Tous les ensembles de données sont exprimés en moyenne ± écart type et ont été analysés par ANOVA à l'aide de Prism 5.03 (GraphPad, San Diego, CA, USA) suivi du test de comparaisons multiples de Bonferroni (* p <0,05).
Toutes les procédures effectuées dans les études humaines étaient conformes aux normes de l'Institut et du Conseil national de la recherche, ainsi qu'à la Déclaration d'Helsinki de 1964 et ses modifications ultérieures, ou à des normes éthiques similaires.Tous les participants ont été informés des caractéristiques de l'étude et de son caractère volontaire.Les données des participants restent confidentielles une fois collectées.Le protocole expérimental TEG in vitro a été examiné et approuvé par le comité d'éthique institutionnel du Kasturba Medical College, Manipal, Karnataka (CEI : 674/2020).Les volontaires ont signé un consentement éclairé pour prélever des échantillons de sang.
Toutes les procédures effectuées dans les études animales ont été effectuées conformément à la Faculté de médecine de Kastuba, Institut d'enseignement supérieur de Manipal, Manipal (IAEC/KMC/69/2020).Toutes les expérimentations animales conçues ont été menées conformément aux directives du Comité de contrôle et de surveillance de l'expérimentation animale (CPCSEA).Tous les auteurs suivent les directives ARRIVE.
Les spectres FTIR de tous les NFRCS ont été analysés et comparés au spectre de chitosane illustré à la figure 2A.Pics spectraux caractéristiques du chitosane (enregistrés) à 3437 cm-1 (étirement OH et NH, chevauchement), 2945 et 2897 cm-1 (étirement CH), 1660 cm-1 (souche NH2), 1589 cm-1 (flexion N–H), 1157 cm-1 (étirement pont O-), 1067 cm-1 (étirement C–O, hydroxyle secondaire), 993 cm -1 (étirer CO, Bo-OH) 52.53.54.Le tableau supplémentaire S1 montre les valeurs du spectre d'absorption FTIR NFRCS pour le chitosane (rapporteur), le chitosane pur, Cm, Ch et Cp.Les spectres FTIR de tous les NFRCS (Cm, Ch et Cp) ont montré les mêmes bandes d'absorption caractéristiques que le chitosane pur sans aucun changement significatif (Fig. 2A).Les résultats FTIR ont confirmé l'absence d'interactions chimiques ou physiques entre les polymères utilisés pour développer le NFRCS, indiquant que les polymères utilisés sont inertes.
Caractérisation in vitro de Cm NFRCS, Ch NFRCS, Cp NFRCS et Cs.(A) représente les spectres FTIR combinés des compositions de chitosane et Cm NFRCS, Ch NFRCS et Cp NFRCS sous compression.(B) a) Taux d'absorption dans le sang total de NFRCS Cm, Ch, Cp et Cg (n = 3);Les échantillons Ct ont montré une BAR plus élevée car le coton-tige a une efficacité d'absorption plus élevée ;b) Sang après absorption du sang Illustration de l'échantillon absorbé.Représentation graphique du BCT de l'échantillon de test C (Cp NFRCS avait le meilleur BCT (15 s, n = 3)).

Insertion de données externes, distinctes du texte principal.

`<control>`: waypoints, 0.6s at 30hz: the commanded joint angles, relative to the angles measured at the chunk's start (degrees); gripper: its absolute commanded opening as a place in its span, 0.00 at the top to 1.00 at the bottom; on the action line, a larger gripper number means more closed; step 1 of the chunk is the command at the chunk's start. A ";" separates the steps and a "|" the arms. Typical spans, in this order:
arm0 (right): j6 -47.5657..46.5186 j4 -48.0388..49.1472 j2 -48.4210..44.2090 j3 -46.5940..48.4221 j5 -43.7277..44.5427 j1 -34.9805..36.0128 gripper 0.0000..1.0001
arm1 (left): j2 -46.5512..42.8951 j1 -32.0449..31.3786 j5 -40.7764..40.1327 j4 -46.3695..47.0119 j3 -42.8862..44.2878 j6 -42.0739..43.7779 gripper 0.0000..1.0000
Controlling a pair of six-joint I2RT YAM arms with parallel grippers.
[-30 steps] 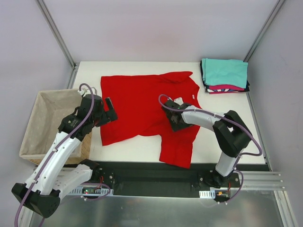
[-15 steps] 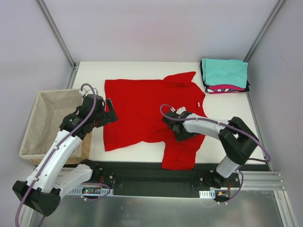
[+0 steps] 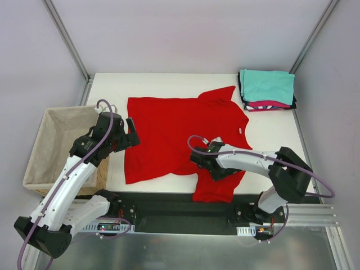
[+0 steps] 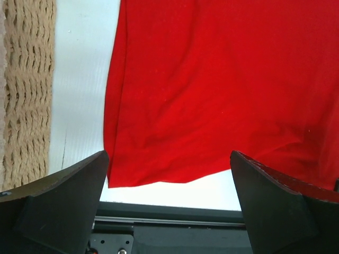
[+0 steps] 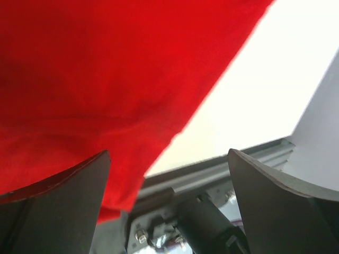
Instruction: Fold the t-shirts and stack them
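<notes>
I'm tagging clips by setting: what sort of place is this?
Likely a robotics lab cell, not a home: two arms bolted to a black rail, and a white tabletop boxed in by grey walls.

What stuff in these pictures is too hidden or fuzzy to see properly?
Top view: the folded shirts under the teal shirt show only edges.
Top view: the right arm covers part of the red shirt.
Top view: the left arm hides part of the basket's right side.
Left wrist view: frame edges cut off the red shirt.
Right wrist view: the red shirt is blurred.
</notes>
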 commanded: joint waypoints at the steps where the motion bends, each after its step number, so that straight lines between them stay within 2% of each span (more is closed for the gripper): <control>1: 1.98 -12.57 -7.67 10.95 5.14 0.10 0.03 | -0.21 -0.37 1.29 -1.35 5.44 2.00 0.01; 3: -0.73 -14.36 -10.22 19.30 9.63 -0.25 0.03 | 3.46 -0.37 0.51 -1.18 9.83 4.28 0.01; 5: -5.29 -11.21 -9.97 23.17 11.13 -2.78 0.03 | 7.77 -0.37 -0.90 -0.03 13.35 6.65 0.01; 6: -9.41 -9.63 -9.10 25.54 10.96 -4.28 0.03 | 12.93 -0.37 -0.47 0.05 14.49 8.15 0.01; 7: -11.63 -6.05 -7.70 26.26 10.78 -7.60 0.03 | 15.59 -0.37 0.14 0.93 15.72 8.51 0.01; 9: -16.71 -1.64 -3.57 26.18 9.12 -10.87 0.03 | 22.52 -0.37 0.33 2.95 15.65 8.86 0.01; 13: -20.87 9.96 3.64 25.39 4.12 -18.94 0.03 | 32.47 -0.20 -2.22 5.15 16.17 8.60 0.01; 18: -22.63 14.29 13.14 29.95 -3.36 -25.38 0.03 | 43.10 1.99 -1.27 7.88 17.49 7.99 0.01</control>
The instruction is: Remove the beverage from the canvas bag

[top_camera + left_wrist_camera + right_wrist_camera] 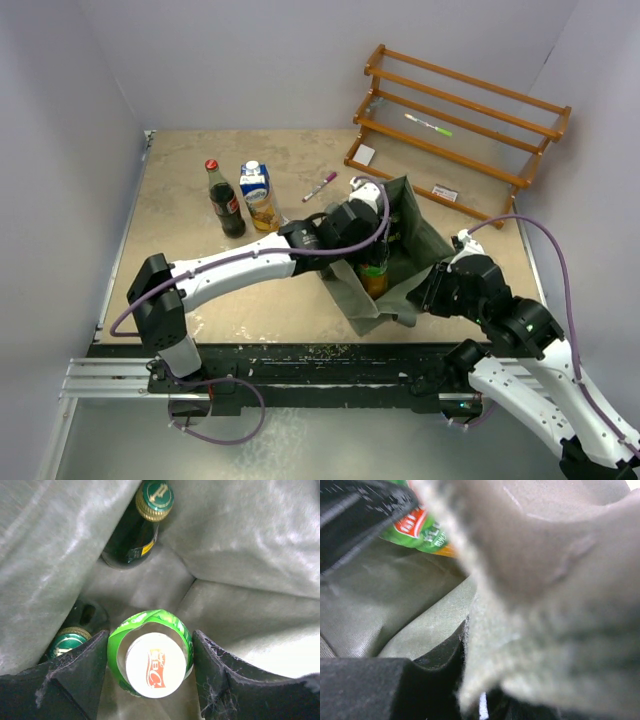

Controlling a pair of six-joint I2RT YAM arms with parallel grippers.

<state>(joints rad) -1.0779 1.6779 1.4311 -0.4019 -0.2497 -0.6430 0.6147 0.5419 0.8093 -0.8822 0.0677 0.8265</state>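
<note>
The grey-green canvas bag (425, 245) lies open right of the table's middle. My left gripper (368, 238) reaches into it. In the left wrist view its fingers (85, 670) press both sides of a green-labelled bottle with a white cap (155, 665); the gripper (150, 652) is shut on it. That bottle, with orange drink, shows in the top view (375, 280) and the right wrist view (422, 535). Two dark green bottles (142, 525) (67, 642) lie deeper in the bag (250, 545). My right gripper (437, 290) is shut on the bag's near edge (545, 580), fabric pinched between its jaws.
A cola bottle (225, 200) and a drink carton (258, 195) stand at the left middle of the table. A pink pen (320, 186) lies beside them. A wooden rack (460, 125) with a green marker (430, 125) stands at the back right.
</note>
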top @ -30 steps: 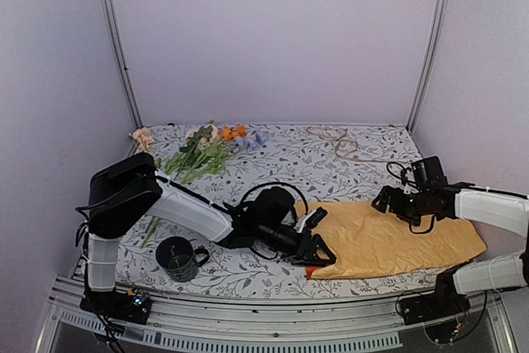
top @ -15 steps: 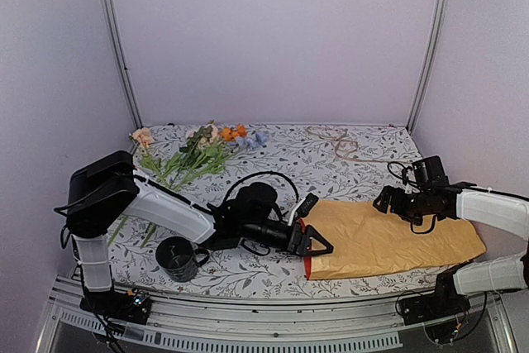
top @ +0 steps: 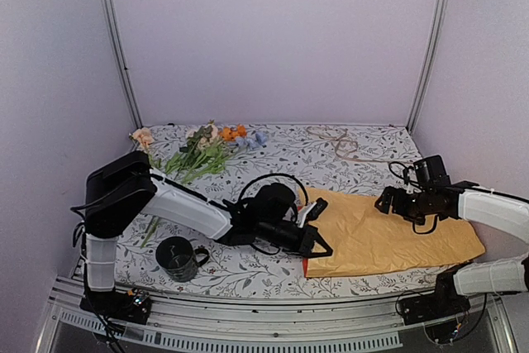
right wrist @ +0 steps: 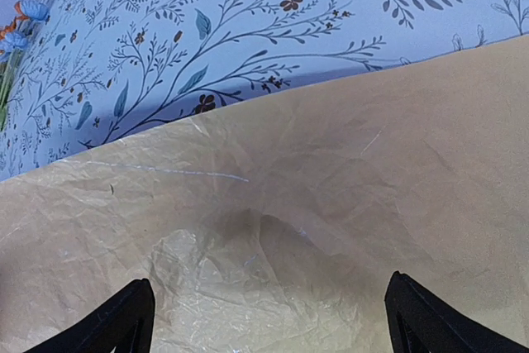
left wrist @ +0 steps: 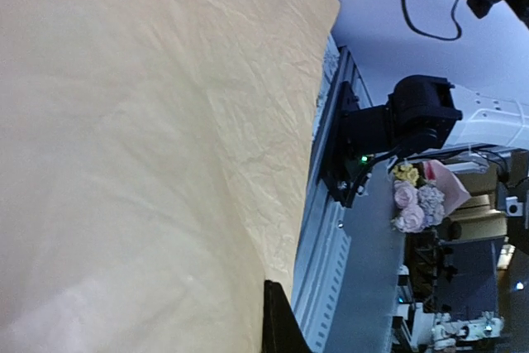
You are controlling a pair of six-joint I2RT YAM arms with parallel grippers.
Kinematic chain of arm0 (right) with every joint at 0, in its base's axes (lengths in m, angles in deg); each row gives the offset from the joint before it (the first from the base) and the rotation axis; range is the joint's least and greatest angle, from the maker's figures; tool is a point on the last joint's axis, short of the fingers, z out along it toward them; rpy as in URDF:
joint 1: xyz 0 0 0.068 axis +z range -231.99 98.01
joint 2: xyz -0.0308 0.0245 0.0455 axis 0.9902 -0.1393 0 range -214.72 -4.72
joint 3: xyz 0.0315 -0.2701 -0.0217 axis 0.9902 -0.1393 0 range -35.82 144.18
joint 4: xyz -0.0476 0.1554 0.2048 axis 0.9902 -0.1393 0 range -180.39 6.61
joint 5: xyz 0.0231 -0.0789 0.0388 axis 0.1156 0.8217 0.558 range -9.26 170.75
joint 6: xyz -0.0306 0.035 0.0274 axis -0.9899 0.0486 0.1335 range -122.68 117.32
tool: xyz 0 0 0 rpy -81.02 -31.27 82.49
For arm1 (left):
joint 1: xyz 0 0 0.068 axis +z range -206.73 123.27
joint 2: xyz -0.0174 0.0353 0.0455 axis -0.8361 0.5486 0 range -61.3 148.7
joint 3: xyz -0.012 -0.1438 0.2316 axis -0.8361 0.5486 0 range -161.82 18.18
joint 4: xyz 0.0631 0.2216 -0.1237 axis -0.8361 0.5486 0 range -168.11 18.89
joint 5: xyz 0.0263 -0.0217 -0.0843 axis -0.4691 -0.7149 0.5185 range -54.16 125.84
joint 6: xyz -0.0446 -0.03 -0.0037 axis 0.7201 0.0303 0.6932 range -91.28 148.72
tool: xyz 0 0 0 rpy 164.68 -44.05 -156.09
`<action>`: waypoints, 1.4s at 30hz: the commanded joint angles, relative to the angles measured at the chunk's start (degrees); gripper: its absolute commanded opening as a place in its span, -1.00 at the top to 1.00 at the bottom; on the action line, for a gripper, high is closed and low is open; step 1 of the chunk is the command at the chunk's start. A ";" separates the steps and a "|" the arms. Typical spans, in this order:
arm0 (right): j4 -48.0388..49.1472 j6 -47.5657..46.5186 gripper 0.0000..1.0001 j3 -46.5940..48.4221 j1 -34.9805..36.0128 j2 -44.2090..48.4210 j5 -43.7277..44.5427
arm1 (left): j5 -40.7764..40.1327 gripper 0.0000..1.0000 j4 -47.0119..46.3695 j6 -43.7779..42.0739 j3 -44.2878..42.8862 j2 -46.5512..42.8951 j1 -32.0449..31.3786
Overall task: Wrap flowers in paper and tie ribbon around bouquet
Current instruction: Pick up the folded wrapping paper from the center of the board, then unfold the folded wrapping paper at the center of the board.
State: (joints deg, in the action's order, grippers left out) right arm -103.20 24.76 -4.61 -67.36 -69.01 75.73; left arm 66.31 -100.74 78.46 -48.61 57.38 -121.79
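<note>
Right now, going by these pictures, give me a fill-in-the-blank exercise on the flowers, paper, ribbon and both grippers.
1. The flowers lie unwrapped toward the far ____ corner of the table.
2. The right gripper hovers with jaws ____ above the paper.
3. The left gripper is shut on the paper's ____ edge.
4. The ribbon lies loose on the table's far ____ side.
Missing words: left; open; left; right.
</note>
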 commanded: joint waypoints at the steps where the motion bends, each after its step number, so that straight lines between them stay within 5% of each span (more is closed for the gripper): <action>1: -2.98 -1.34 -1.00 5.27 0.38 3.38 0.28 | -16.64 1.00 21.82 -12.95 -6.09 -11.07 3.05; 4: -6.18 -2.60 -1.00 9.89 0.33 6.13 0.27 | -31.35 1.00 35.77 -18.05 -11.16 -16.86 7.97; 9: -10.50 -6.37 -0.98 17.43 0.32 10.58 -0.36 | -66.87 1.00 52.61 -29.75 -23.09 -21.74 10.82; 13: -11.13 -7.95 -0.98 20.91 0.39 12.22 -2.90 | -95.65 1.00 50.59 -42.42 -30.54 -21.57 6.96; 15: -10.91 -8.10 -0.98 21.93 0.34 12.79 -3.93 | -102.10 1.00 29.29 -62.31 -24.55 -23.39 2.69; 18: -10.49 -8.56 -0.98 22.47 0.31 13.26 -4.87 | -101.25 1.00 -28.46 -115.33 -8.88 -22.30 -4.07; 21: -9.82 -8.74 -0.98 22.44 0.32 14.22 -5.82 | -96.93 1.00 -68.57 -157.40 -7.23 -11.17 -9.36; 23: -9.37 -8.34 -0.98 22.22 0.25 14.87 -5.50 | -94.50 1.00 -81.02 -173.56 -9.73 -2.02 -11.84; 26: -9.82 -7.77 -0.98 22.34 0.26 15.38 -2.91 | -94.03 1.00 -65.26 -164.93 -4.76 -0.43 -13.94; 31: -10.93 -8.26 -0.99 22.91 0.22 14.02 -3.41 | -86.36 1.00 10.90 -101.25 -13.95 -9.39 -16.58; 32: -11.43 -9.17 -0.99 23.35 0.22 13.15 -4.30 | -83.28 1.00 19.51 -94.50 -17.04 -9.39 -16.81; 42: -19.74 -15.75 -0.90 35.35 10.45 2.50 -7.15 | -70.42 1.00 38.69 -83.48 -17.52 -1.36 -18.82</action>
State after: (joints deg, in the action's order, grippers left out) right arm -118.48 12.57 26.03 -62.00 -64.46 69.52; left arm -11.50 -77.92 -14.70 -68.13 51.32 -139.29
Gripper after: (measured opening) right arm 0.947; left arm 0.004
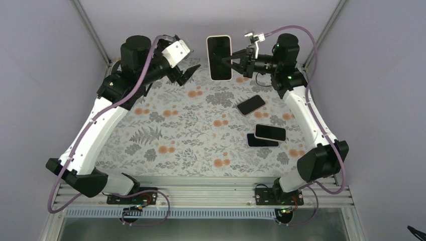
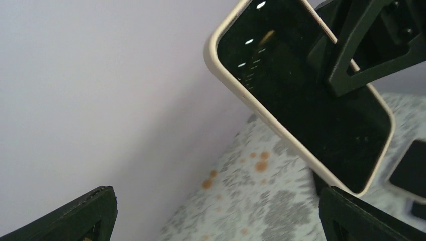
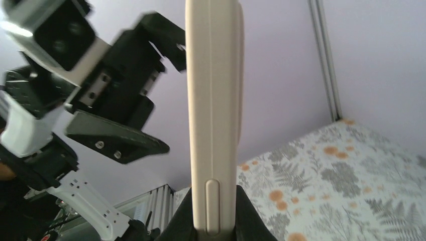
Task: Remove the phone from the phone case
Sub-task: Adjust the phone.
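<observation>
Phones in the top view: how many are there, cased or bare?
4. One cream-cased phone, held up by the right gripper; one dark phone flat on the cloth; a cream-edged one overlapping a dark one nearer. None seems hidden.

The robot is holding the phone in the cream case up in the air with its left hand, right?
No, its right gripper holds the phone in the cream case up in the air. The left gripper is open and holds nothing. The top view shows this.
</observation>
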Robot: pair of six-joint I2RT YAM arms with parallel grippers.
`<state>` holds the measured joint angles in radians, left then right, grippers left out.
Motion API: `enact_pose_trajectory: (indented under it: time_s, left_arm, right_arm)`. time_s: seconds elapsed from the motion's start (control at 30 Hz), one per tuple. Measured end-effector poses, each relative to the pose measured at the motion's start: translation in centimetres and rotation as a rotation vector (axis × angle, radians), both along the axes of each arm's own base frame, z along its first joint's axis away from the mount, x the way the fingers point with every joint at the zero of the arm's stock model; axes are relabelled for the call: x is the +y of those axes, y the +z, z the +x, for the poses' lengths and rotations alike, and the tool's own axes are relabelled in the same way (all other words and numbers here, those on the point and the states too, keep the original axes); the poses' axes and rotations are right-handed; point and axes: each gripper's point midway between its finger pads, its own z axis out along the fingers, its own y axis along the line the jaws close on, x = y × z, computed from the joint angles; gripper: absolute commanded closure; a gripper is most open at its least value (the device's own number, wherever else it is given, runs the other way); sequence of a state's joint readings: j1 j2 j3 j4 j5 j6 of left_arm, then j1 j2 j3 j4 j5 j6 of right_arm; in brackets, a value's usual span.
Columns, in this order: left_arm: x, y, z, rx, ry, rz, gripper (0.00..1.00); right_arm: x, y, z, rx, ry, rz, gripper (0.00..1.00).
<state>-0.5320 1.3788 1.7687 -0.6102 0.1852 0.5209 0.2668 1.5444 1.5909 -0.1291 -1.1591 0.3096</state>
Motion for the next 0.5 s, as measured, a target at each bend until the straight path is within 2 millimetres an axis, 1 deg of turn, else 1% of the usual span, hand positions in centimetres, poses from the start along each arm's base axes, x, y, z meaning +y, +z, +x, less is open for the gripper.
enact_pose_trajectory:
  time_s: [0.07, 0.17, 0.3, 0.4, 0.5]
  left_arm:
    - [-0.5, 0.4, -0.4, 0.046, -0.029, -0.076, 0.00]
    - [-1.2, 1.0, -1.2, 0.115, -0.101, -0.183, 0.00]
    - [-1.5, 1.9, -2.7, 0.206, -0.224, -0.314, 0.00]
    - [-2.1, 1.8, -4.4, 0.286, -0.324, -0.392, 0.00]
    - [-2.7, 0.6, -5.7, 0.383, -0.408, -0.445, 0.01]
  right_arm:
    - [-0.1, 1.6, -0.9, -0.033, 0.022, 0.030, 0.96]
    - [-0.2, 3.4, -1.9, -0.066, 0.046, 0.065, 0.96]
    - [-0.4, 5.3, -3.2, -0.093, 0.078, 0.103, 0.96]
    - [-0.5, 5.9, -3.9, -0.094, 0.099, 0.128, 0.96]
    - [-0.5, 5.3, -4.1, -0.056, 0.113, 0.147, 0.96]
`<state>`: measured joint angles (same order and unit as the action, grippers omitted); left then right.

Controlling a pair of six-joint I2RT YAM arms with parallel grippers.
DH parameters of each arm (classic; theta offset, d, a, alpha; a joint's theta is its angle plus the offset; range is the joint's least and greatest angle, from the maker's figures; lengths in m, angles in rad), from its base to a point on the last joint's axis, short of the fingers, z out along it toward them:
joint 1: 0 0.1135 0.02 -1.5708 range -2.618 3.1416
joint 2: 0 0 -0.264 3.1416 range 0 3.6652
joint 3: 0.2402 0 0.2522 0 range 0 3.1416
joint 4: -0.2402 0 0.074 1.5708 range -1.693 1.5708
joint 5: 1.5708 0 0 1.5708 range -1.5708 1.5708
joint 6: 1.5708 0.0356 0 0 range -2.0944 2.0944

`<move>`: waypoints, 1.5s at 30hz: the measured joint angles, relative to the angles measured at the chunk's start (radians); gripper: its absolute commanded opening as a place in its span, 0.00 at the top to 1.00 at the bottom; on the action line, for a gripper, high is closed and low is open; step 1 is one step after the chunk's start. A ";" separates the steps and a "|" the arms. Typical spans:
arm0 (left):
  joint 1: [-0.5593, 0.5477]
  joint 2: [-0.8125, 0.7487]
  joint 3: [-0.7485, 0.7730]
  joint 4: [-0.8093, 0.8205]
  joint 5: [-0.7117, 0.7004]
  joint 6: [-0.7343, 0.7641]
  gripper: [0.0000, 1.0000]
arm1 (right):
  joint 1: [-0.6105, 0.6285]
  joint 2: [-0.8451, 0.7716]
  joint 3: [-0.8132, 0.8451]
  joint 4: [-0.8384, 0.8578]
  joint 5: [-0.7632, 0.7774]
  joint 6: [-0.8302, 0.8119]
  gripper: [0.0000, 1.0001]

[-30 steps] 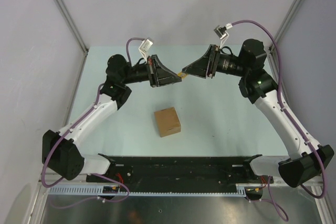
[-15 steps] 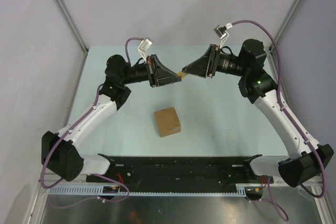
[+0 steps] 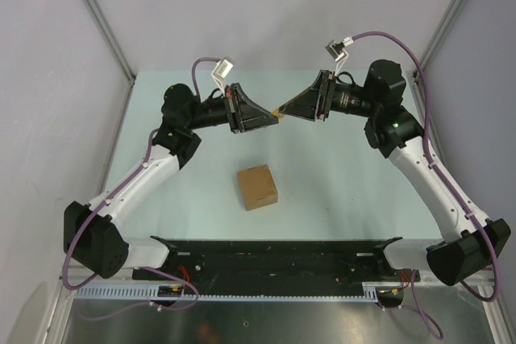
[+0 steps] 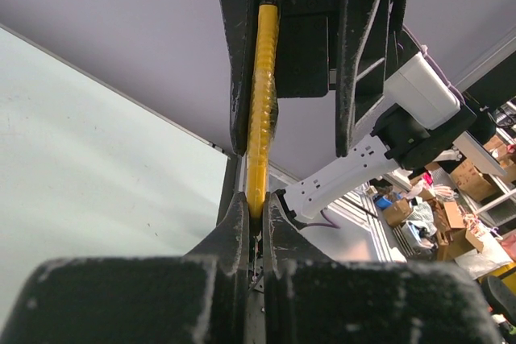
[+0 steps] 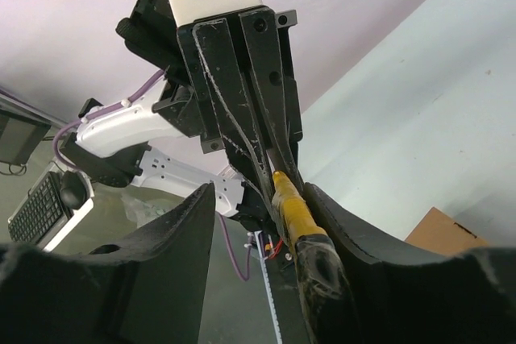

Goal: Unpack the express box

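Cardboard, plain brown: the express box point(image 3: 257, 187) sits shut near the middle of the table point(image 3: 347, 191); likely light and stiff-sided, best pinched across opposite walls. Overhead, the left tool point(image 3: 276, 119) pinches a yellow cutter point(image 4: 262, 102); the right tool point(image 3: 281, 110) stands spread around it

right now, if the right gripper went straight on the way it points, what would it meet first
Likely the left gripper, which faces it tip to tip and clamps the yellow cutter that reaches into the right gripper. The express box lies off that line.
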<state>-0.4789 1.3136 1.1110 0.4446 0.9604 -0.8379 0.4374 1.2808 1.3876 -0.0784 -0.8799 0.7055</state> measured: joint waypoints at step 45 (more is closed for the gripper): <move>0.111 -0.276 -0.470 -0.767 -0.676 0.190 0.09 | 0.216 0.023 -0.234 -0.380 0.793 -0.348 1.00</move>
<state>-0.3676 1.0378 0.6411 -0.3222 0.2848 -0.6479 0.6533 1.3037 1.1538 -0.4587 -0.0864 0.3580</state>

Les données en C, D, E et G ont été présentées sous forme de moyenne ± SD, et les barres d'erreur représentent SD, ***p < 0,0001. Les données en C, D, E et G ont été présentées sous forme de moyenne ± SD, et les barres d'erreur représentent SD, ***p < 0,0001. Данные в C, D, E и G представлены как среднее ± стандартное отклонение, а планки погрешностей п редставляют стандартное отклонение, ***p <0,0001. Les données en C, D, E et G sont présentées sous forme de moyenne ± écart-type, et les barres d'erreur représentent l'écart-type, ***p<0,0001. C、D、E 和G 中的数据显示为平均值± SD，误差线代表SD，***p < 0.0001。 C、D、E 和G 中的数据显示为平均值± SD，误差线代表SD，***p < 0.0001。 Данные в C, D, E и G показаны как среднее значение ± стандартное отклонение, планки погрешностей par exemple, ***p <0,0001. Les données en C, D, E et G sont affichées sous forme de moyenne ± écart type, les barres d'erreur représentent l'écart type, ***p<0,0001.